The importance of a formula
Bryan Kavanagh uses the ‘D’ word.*
The formula
P = R + W + I
is more important to humanity than E=mc2, but only a few people understand its ramifications.
It shows that poverty is man-made, as are “business” cycles, economic recessions, and the economic depression that our political leaders dutifully say we are not about to have. (They prefer to lie, to “maintain confidence” rather than to solve the economy's great structural weakness.) The little equation mocks their efforts to “run” the economy. It demonstrates the manner in which planet-friendly economic activity is currently suppressed in favour of the promotion of land monopoly, speculation, urban sprawl and environmental pollution.
It's all in the formula, whose implications also remain undiscovered by modern economists. Were they to understand it, and governments to act on it, the results would be akin to the discovery of new continents. Monetary theorists, too, might well contemplate its import in respect of lending and interest.
It is economics' distributional formula: production (P) is distributed between the factor incomes rent (R), wages (W) and interest (I), as the respective returns to land, labour and capital. Whereas wages and interest are both costs of production, rent is a community-generated surplus in the production process. But we fail to capture the surplus that simply arises from the existence of community and public infrastructure, allowing it instead to be privately expropriated, and capitalized into increasingly unaffordable land prices, and mortgages that cannot be repaid.
“The labourer is worthy of his hire,” of course, so wages ought to be the full return to labour (which combines with natural resources to create wealth), just as interest should be the full return to capital (employed by labour to create wealth more efficiently).
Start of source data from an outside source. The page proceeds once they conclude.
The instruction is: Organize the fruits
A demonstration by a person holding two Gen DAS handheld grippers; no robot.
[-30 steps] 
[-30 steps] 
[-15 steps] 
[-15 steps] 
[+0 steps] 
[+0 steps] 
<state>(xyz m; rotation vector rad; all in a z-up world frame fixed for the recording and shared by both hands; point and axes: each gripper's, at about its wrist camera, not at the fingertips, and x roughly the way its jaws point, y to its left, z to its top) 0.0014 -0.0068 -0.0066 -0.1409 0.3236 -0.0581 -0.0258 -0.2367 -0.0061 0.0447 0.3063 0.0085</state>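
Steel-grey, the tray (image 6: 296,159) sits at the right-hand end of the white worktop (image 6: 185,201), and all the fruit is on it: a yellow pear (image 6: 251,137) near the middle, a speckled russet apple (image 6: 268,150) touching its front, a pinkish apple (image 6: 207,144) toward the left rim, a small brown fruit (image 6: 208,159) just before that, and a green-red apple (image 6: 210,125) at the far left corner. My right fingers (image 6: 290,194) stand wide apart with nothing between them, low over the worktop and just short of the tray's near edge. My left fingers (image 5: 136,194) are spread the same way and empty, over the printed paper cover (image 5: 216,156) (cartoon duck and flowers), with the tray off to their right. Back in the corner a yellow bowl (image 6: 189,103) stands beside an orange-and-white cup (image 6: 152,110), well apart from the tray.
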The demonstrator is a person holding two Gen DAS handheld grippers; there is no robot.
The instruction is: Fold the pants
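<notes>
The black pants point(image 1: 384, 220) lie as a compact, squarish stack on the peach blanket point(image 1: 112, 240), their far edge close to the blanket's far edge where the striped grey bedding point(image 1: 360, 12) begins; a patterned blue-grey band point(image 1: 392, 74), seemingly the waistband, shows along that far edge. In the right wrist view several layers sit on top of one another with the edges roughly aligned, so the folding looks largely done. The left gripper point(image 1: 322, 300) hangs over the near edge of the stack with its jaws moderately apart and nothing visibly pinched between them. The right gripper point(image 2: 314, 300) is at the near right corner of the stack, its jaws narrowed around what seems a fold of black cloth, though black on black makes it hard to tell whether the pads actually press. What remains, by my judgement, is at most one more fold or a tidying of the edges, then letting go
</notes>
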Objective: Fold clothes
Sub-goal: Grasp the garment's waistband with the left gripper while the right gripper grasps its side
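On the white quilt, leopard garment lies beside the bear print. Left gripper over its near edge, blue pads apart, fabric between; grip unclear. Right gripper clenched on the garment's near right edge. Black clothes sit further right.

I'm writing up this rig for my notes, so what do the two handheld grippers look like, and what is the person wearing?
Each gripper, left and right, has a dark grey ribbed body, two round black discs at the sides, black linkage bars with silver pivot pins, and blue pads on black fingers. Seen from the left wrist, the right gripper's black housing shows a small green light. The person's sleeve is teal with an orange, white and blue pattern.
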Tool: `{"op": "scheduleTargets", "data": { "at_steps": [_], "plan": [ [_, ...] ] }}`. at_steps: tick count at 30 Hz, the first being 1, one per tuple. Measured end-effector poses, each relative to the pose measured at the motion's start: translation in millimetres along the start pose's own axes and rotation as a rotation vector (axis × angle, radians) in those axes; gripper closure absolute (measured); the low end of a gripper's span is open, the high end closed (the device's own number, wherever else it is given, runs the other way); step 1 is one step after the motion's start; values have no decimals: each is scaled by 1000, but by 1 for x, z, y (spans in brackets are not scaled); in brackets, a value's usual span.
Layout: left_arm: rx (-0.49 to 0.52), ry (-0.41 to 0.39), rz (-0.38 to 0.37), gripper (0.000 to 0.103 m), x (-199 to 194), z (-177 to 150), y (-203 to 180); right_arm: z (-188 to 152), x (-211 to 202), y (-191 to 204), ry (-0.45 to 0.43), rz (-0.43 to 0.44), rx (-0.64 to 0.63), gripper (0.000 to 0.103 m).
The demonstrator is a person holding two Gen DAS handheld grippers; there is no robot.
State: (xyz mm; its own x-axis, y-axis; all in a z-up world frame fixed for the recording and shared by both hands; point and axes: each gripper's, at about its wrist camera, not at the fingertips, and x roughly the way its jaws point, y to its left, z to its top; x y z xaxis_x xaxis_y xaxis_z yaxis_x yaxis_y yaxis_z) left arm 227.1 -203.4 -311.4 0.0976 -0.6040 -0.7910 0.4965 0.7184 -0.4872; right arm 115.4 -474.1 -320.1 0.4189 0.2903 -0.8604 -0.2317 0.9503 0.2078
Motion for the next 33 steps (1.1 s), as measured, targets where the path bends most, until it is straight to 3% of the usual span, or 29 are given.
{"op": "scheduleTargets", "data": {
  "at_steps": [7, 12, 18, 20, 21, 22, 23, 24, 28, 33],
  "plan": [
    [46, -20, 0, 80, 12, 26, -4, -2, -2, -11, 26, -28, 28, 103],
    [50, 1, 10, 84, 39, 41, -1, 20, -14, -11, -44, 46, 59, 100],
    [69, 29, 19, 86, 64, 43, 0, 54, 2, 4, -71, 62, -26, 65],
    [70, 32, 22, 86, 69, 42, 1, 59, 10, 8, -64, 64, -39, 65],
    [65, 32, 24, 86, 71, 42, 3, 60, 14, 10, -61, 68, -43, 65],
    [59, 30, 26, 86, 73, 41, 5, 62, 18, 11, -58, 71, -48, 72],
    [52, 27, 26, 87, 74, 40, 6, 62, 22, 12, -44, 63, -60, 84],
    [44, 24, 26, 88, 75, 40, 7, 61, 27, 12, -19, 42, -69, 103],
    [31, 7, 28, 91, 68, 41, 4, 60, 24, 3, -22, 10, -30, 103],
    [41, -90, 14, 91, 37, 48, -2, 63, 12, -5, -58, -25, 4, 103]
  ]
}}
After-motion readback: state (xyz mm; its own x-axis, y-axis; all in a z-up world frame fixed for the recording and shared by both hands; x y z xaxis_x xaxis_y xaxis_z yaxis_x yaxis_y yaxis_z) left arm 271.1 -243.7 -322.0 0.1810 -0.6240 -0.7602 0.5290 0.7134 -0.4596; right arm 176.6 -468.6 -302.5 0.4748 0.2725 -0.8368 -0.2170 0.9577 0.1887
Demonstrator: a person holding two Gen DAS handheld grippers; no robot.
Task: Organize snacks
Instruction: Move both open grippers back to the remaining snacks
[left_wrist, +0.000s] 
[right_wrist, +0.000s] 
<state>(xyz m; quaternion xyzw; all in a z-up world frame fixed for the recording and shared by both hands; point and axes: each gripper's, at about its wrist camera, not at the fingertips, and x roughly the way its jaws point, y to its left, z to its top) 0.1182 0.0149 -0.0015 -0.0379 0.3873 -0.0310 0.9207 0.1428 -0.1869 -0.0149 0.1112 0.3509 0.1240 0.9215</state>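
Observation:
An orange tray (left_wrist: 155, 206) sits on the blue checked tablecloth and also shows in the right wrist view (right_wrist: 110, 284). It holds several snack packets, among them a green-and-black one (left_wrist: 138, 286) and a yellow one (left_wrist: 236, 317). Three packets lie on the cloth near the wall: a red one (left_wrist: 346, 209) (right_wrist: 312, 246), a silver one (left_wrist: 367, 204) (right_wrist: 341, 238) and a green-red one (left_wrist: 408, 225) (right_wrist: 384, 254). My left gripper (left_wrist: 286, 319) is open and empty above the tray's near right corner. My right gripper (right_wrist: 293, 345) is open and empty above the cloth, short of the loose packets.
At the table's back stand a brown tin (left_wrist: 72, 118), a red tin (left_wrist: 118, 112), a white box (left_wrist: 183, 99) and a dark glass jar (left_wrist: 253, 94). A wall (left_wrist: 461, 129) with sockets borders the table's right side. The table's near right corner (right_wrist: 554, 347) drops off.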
“Ought to be”, “should be”, but isn't. So? Let's transpose the formula as Henry George did:
P − R = W + I .
That is, production less the annual value of our natural resources leaves wages and interest. And if public revenue comes out of that annual value of natural resources, wages and interest are intact — not residual after taxes and a Medicare levy have all been summarily deducted. Thus labour and capital are left to retain their full reward.
Once we understand and act upon the ramifications of the formula by paying into the public coffer the annual value of the land and other natural resources over which we have been granted exclusive use, an ample and naturally growing fund becomes available for education, health, social welfare and public infrastructure. We would rapidly reduce household debt, close the widening poverty gap, slash fraud and crime rates and come to experience real personal and financial freedom.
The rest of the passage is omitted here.